##### SUPPLIED DATA

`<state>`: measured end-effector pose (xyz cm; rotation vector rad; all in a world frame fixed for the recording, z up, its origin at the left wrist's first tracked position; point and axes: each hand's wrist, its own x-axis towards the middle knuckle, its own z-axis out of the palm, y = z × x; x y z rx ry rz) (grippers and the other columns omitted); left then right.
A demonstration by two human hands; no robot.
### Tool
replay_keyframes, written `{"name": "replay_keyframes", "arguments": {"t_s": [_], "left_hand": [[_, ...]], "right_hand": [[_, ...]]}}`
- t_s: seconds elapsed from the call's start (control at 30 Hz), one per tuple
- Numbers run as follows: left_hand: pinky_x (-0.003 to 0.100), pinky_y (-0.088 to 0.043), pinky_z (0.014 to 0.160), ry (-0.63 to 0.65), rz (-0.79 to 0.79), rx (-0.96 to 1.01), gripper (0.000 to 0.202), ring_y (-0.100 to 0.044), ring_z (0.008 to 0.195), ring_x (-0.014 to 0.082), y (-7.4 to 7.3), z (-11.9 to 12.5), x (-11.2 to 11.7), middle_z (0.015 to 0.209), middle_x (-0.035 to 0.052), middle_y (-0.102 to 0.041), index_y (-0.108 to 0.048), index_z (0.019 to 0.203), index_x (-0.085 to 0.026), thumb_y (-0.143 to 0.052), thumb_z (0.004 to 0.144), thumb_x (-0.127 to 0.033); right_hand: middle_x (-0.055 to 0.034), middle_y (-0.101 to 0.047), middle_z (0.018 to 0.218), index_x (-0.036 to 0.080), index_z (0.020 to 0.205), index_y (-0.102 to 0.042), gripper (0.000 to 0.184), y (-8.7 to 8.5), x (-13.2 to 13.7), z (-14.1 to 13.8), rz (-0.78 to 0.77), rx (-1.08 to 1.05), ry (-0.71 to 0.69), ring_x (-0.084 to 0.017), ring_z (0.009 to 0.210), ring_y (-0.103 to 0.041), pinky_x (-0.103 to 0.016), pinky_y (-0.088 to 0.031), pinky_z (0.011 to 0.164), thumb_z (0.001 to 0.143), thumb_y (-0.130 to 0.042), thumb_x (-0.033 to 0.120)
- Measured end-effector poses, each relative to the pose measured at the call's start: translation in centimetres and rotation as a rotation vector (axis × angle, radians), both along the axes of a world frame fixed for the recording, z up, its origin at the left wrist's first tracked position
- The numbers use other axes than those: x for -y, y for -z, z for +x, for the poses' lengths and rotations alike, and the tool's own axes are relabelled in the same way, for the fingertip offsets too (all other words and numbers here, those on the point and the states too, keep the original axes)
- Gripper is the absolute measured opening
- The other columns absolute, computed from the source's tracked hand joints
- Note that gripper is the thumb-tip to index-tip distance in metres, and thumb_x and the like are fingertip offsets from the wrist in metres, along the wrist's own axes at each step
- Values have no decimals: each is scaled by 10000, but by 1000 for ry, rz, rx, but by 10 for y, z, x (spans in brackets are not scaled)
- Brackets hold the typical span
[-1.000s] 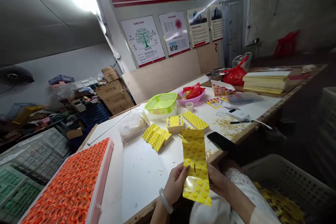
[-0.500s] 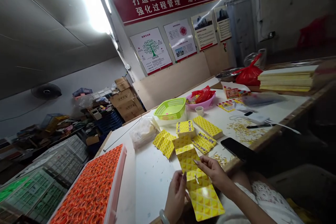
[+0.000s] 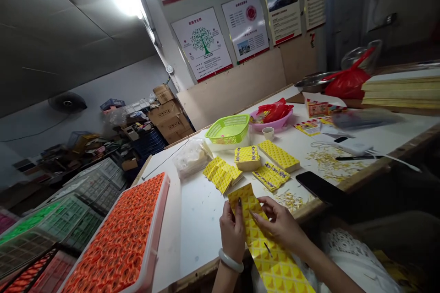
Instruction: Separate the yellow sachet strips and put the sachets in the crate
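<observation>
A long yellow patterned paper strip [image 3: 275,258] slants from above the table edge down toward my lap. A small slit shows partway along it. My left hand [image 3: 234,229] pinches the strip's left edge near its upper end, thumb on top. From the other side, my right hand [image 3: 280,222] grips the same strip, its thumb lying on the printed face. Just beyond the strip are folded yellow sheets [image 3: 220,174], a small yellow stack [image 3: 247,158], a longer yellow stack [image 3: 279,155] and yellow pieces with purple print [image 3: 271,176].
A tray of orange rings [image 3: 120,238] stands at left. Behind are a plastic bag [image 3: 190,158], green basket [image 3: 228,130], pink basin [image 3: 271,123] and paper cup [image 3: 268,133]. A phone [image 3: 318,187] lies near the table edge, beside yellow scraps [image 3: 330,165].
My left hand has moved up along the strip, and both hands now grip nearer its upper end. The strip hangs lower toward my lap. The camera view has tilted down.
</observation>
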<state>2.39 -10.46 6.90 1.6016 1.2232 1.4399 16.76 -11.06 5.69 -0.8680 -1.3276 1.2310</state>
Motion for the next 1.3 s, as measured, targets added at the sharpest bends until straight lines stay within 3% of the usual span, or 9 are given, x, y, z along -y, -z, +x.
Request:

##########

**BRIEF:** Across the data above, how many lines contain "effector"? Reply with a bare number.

**RESPONSE FOR THIS EXERCISE:** 2